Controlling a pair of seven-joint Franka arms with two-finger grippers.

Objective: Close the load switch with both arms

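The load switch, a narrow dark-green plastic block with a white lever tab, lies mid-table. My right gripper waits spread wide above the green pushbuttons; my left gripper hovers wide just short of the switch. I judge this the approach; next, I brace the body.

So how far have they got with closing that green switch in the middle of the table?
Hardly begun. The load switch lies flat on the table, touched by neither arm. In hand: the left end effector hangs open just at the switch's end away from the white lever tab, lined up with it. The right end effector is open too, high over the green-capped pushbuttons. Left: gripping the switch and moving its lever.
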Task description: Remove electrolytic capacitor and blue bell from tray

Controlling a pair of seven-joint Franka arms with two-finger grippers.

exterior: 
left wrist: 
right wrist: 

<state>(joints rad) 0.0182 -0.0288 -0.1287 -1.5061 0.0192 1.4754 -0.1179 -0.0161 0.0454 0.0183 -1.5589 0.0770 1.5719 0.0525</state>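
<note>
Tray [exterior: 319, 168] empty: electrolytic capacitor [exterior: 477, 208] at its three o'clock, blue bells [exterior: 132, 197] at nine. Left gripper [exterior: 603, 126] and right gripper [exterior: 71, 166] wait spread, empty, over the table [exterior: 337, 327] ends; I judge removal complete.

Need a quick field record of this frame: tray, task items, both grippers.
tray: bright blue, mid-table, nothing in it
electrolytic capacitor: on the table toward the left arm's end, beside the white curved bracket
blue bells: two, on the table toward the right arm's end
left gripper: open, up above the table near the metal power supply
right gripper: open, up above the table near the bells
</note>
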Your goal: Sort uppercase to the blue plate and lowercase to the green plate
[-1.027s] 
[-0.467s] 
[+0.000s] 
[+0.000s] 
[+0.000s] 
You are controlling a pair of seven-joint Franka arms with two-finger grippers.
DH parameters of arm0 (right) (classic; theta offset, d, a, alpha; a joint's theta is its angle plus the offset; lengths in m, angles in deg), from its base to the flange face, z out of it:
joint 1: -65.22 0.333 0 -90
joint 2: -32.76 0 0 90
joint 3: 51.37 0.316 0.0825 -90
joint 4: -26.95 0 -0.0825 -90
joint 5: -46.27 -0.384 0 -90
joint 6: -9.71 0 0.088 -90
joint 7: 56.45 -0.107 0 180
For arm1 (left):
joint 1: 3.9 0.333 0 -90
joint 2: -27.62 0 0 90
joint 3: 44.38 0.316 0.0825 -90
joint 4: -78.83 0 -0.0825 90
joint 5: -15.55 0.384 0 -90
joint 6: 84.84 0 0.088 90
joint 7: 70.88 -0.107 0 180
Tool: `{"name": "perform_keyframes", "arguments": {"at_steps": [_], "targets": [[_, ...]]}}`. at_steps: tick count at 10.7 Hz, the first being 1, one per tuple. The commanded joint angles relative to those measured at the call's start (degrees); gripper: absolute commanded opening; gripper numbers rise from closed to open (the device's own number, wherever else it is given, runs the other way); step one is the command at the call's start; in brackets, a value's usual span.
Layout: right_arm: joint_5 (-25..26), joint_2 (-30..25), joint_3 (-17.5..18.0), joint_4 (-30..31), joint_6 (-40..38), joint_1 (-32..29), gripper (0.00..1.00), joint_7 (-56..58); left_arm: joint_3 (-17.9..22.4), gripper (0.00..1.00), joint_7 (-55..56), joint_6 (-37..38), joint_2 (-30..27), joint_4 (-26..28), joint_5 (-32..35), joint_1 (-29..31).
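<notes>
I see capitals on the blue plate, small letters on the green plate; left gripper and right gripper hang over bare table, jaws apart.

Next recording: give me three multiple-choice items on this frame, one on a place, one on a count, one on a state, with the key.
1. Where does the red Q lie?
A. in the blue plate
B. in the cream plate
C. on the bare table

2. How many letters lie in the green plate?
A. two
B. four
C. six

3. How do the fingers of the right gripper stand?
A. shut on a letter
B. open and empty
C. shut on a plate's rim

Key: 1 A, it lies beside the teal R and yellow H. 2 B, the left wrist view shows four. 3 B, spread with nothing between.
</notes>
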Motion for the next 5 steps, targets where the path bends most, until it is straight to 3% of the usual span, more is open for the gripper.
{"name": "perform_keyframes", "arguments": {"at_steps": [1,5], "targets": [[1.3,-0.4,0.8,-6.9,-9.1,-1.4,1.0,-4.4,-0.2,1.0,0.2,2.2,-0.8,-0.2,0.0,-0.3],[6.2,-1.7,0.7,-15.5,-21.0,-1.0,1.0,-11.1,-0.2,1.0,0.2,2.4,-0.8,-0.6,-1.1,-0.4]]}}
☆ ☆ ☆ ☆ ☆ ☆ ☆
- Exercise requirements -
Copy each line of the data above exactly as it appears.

- Your solution -
Controlling a pair of seven-joint Franka arms with two-finger grippers.

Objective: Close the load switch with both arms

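The load switch, a narrow dark-green plastic block with a white lever tab, lies mid-table. My right gripper waits spread wide above the green pushbuttons; my left gripper hovers wide just short of the switch. I judge this the approach; next, I brace the body.

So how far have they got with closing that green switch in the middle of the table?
Hardly begun. The load switch lies flat on the table, touched by neither arm. In hand: the left end effector hangs open just at the switch's end away from the white lever tab, lined up with it. The right end effector is open too, high over the green-capped pushbuttons. Left: gripping the switch and moving its lever.
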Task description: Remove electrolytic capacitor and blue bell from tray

Controlling a pair of seven-joint Franka arms with two-finger grippers.

exterior: 
left wrist: 
right wrist: 

<state>(joints rad) 0.0182 -0.0288 -0.1287 -1.5061 0.0192 1.4754 -0.1179 -0.0161 0.0454 0.0183 -1.5589 0.0770 1.5719 0.0525</state>
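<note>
Tray [exterior: 319, 168] empty: electrolytic capacitor [exterior: 477, 208] at its three o'clock, blue bells [exterior: 132, 197] at nine. Left gripper [exterior: 603, 126] and right gripper [exterior: 71, 166] wait spread, empty, over the table [exterior: 337, 327] ends; I judge removal complete.

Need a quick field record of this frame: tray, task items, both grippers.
tray: bright blue, mid-table, nothing in it
electrolytic capacitor: on the table toward the left arm's end, beside the white curved bracket
blue bells: two, on the table toward the right arm's end
left gripper: open, up above the table near the metal power supply
right gripper: open, up above the table near the bells
</note>
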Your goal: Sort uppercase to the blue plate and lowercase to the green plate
[-1.027s] 
[-0.467s] 
[+0.000s] 
[+0.000s] 
[+0.000s] 
You are controlling a pair of seven-joint Franka arms with two-finger grippers.
DH parameters of arm0 (right) (classic; theta offset, d, a, alpha; a joint's theta is its angle plus the offset; lengths in m, angles in deg), from its base to the flange face, z out of it:
joint 1: -65.22 0.333 0 -90
joint 2: -32.76 0 0 90
joint 3: 51.37 0.316 0.0825 -90
joint 4: -26.95 0 -0.0825 -90
joint 5: -46.27 -0.384 0 -90
joint 6: -9.71 0 0.088 -90
joint 7: 56.45 -0.107 0 180
For arm1 (left):
joint 1: 3.9 0.333 0 -90
joint 2: -27.62 0 0 90
joint 3: 44.38 0.316 0.0825 -90
joint 4: -78.83 0 -0.0825 90
joint 5: -15.55 0.384 0 -90
joint 6: 84.84 0 0.088 90
joint 7: 70.88 -0.107 0 180
Tool: `{"name": "perform_keyframes", "arguments": {"at_steps": [_], "targets": [[_, ...]]}}`. at_steps: tick count at 10.7 Hz, the first being 1, one per tuple. The commanded joint angles relative to those measured at the call's start (degrees); gripper: absolute commanded opening; gripper numbers rise from closed to open (the device's own number, wherever else it is given, runs the other way); step one is the command at the call's start; in brackets, a value's usual span.
Layout: right_arm: joint_5 (-25..26), joint_2 (-30..25), joint_3 (-17.5..18.0), joint_4 (-30..31), joint_6 (-40..38), joint_1 (-32..29), gripper (0.00..1.00), joint_7 (-56..58); left_arm: joint_3 (-17.9..22.4), gripper (0.00..1.00), joint_7 (-55..56), joint_6 (-37..38), joint_2 (-30..27), joint_4 (-26..28), joint_5 (-32..35), joint_1 (-29..31).
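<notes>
I see capitals on the blue plate, small letters on the green plate; left gripper and right gripper hang over bare table, jaws apart.

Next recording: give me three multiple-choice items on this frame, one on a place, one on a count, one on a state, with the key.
1. Where does the red Q lie?
A. in the blue plate
B. in the cream plate
C. on the bare table

2. How many letters lie in the green plate?
A. two
B. four
C. six

3. How do the fingers of the right gripper stand?
A. shut on a letter
B. open and empty
C. shut on a plate's rim

Key: 1 A, it lies beside the teal R and yellow H. 2 B, the left wrist view shows four. 3 B, spread with nothing between.
</notes>
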Motion for the next 5 steps, targets where the path bends most, until it is straight to 3% of the usual span, more is open for the gripper.
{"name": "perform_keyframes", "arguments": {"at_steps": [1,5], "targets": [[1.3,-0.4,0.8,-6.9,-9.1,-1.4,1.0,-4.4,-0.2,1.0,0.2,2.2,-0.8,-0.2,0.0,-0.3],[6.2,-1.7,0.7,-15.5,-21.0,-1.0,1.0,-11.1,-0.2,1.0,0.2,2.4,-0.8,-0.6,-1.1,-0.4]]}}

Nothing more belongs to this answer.